President, Bahujan Vikas Aghadi
- Incumbent
- Assumed office 2008
- Preceded by: Office established

Member of Maharashtra Legislative Assembly
- In office October 2014 – 23 November 2024
- Preceded by: Vivek Pandit
- Succeeded by: Sneha Pandit
- Constituency: Vasai
- In office March 1990 – October 2009
- Preceded by: Gonsalves Dominic John
- Succeeded by: Vivek Pandit
- Constituency: Vasai

Personal details
- Born: 3 October 1961 (age 64) Virar, Maharashtra, India
- Party: Bahujan Vikas Aghadi
- Other political affiliations: Indian National Congress (1990-1995)
- Spouse: Pravina Thakur
- Relations: Jayendra alias "Bhai" Thakur (Brother)
- Children: Kshitij Thakur, Uttung Thakur, Shikhar Thakur
- Alma mater: Vartak college, Vasai
- Profession: Politician
- Website: http://hitendrathakur.com

= Hitendra Thakur =

Indian politician (born 1961)

Hitendra Vishnu Thakur (born 3 October 1961) is an Indian politician from Virar, Maharashtra, India. He is the president of Bahujan Vikas Aaghadi, political party in the Vasai-Virar region of Maharashtra, India. He was the Member of Legislative Assembly (MLA) for Vasai (Vidhan Sabha constituency) in Palghar district of Maharashtra. His family controls the Viva Group of Companies and Viva Trust which owns the Viva College located in Virar.

==Political life==

Hitendra Thakur started his political career in 1988 when he was elected the Vasai Taluka Youth Congress president. Two years later, in the Maharashtra State Assembly elections in 1990, he was elected MLA for Vasai-Virar from the Indian National Congress at the age of 29. Later, he formed his political party named Vasai Vikas Mandal which was changed to Bahujan Vikas Aaghadi and won 3 subsequent elections as well.

His political party, Bahujan Vikas Aaghadi (BVA) currently holds the majority in the Vasai Virar Municipal Corporation (VVMC), Vasai Taluka Panchayat Samiti and various Gram Panchayats in the region. As such he helped Vasant Davkhare get the post of Deputy Chairman of the Maharashtra Legislative Council three times and Govinda (a Bollywood star and a close friend) win the Mumbai North seat in 2004 General elections. In 2024 general assembly election he lost to Sneha Pandit by a margin of 3275 votes.

== Personal life ==

Thakur was born on 3 October 1961 in Virar, district Palghar (formerly Thane district) in Maharashtra, India in a middle-class Hindu family hailing originally from Palghar . He did his schooling in Virar and later graduated from the Vartak College in Vasai. While studying in the Vartak College, Vasai, he was elected to the post of general secretary of the student council.

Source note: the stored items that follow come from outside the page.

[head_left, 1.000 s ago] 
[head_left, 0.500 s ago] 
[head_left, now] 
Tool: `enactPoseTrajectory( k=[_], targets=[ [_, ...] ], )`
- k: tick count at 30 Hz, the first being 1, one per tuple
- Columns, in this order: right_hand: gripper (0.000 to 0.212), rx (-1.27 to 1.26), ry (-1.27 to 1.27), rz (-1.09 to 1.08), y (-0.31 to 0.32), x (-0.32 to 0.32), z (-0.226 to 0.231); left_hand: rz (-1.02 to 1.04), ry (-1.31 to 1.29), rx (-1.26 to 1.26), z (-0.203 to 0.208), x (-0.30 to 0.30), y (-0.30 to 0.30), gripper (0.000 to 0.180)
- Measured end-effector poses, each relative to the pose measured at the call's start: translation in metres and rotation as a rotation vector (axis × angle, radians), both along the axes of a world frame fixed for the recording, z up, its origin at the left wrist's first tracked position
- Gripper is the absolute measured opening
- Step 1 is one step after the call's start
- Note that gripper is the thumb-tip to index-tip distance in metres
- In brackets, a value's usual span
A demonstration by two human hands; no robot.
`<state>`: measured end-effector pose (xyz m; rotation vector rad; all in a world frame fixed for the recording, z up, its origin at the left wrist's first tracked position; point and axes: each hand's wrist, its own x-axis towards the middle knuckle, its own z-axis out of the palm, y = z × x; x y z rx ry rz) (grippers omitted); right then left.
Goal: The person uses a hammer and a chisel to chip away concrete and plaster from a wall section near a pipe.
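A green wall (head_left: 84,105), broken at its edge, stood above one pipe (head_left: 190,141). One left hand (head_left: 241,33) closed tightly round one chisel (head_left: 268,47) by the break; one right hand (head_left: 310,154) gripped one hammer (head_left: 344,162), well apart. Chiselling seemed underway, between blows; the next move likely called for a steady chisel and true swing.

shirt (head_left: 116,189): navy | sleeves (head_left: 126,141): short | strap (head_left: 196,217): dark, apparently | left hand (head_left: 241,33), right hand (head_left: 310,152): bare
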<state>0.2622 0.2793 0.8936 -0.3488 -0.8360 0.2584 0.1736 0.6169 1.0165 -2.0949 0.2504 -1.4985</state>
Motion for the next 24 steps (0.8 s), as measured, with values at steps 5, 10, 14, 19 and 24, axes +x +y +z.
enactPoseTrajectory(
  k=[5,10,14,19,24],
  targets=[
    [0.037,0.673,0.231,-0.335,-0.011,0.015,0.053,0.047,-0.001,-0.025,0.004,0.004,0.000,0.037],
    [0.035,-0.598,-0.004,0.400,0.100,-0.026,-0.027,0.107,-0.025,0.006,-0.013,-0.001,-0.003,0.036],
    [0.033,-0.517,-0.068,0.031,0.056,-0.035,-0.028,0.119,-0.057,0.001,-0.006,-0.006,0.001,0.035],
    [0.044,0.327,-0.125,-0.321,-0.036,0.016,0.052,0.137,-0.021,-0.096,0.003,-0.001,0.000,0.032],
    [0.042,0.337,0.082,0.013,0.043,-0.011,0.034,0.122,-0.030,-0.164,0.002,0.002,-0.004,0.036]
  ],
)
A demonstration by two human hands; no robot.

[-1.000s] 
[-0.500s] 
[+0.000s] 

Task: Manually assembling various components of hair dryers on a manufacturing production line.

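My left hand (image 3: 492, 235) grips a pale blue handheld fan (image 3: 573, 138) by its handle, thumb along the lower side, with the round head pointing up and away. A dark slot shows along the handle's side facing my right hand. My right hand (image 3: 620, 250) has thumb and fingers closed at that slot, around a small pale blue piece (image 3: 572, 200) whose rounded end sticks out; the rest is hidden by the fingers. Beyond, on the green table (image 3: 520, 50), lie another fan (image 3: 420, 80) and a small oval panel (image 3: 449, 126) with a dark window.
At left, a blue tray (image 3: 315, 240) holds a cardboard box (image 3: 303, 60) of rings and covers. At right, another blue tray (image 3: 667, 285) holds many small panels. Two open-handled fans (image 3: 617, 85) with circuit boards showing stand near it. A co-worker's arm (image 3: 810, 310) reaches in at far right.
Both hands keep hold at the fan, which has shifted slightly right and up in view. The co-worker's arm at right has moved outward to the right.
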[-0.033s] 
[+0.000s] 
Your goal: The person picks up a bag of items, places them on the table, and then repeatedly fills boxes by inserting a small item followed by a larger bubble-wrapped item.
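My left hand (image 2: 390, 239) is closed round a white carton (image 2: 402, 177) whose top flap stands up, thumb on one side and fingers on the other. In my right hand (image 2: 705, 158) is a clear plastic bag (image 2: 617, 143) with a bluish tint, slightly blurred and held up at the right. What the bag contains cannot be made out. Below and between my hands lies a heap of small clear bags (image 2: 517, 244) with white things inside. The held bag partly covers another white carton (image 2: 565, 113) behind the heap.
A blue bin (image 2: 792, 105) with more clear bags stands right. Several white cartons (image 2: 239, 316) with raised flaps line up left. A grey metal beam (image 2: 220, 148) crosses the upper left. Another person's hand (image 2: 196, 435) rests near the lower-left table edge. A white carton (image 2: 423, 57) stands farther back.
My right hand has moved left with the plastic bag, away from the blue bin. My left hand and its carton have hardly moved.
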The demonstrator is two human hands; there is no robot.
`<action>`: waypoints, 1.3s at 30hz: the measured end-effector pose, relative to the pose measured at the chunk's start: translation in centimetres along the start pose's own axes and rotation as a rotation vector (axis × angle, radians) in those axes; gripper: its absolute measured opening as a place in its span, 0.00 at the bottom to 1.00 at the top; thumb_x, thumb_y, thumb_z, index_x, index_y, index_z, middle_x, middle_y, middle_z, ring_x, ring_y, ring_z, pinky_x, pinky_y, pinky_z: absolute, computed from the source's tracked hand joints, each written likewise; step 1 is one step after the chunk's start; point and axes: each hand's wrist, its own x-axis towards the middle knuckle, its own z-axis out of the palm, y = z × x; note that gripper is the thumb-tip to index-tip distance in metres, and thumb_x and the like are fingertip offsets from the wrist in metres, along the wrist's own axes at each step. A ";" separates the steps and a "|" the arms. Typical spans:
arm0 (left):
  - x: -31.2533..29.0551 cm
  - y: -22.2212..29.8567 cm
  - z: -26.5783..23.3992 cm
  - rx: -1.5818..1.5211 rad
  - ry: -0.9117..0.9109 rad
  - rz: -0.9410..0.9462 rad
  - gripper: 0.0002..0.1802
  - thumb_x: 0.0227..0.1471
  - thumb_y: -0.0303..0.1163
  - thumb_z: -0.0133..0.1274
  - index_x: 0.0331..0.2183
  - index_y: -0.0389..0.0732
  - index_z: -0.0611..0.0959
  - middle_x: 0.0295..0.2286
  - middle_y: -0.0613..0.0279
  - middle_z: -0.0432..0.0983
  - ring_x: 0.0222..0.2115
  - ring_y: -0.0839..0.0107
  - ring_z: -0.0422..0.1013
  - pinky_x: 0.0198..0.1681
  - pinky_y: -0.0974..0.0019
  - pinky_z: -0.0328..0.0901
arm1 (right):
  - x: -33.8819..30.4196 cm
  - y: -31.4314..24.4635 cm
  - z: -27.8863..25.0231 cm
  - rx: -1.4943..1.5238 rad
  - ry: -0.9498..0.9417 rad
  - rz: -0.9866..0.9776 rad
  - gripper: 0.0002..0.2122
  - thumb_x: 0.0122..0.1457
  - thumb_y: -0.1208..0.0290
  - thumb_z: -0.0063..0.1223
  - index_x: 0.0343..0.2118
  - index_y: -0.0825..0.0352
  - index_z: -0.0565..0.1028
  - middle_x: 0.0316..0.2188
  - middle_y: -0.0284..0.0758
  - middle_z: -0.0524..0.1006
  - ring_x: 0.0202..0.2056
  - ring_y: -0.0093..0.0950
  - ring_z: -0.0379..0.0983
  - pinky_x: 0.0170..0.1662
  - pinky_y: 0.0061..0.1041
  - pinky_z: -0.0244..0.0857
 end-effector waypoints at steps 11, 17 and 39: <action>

In mid-2009 his elder son, Kshitij Thakur won Nalasopara seat. His wife Pravina Thakur became the first female Mayor of Vasai-Virar after his party swept the Vasai Virar Municipal Corporation polls by winning 106 seats.

==Controversies==

On 3 July 2009, the Government of Maharashtra issued a notification for the inclusion of 53 villages in the newly formed Vasai-Virar Municipal Corporation. However, 49 of the 53 villages had opposed the merger citing environmental and heritage issues and refused the move by forming the Gao Bachao Andolan Samiti under the guidance of Vivek Pandit, longtime opposition candidate of Hitendra Thakur. Thakur had allegedly influenced the police to arrest and assault Vivek Pandit for the same.

==Criminal cases and financial assets==

His candidate affidavits filed as a candidate in the 2014 Maharashtra Legislative Assembly election, show that Thakur has 8 criminal cases against him (7 where charges are framed, 1 where cognizance is taken, 0 where convicted). He and his spouse have assets of over ₹100 crore, and liabilities of over ₹18 crore.

As of October 2014, Hitendra Thakur has over ₹19 crore of movable assets, over ₹71 crore of immovable assets, and over ₹12 crore of liabilities. His wife has over ₹3 crore of movable assets, over ₹4 crore immovable assets, and over ₹6 crore of liabilities.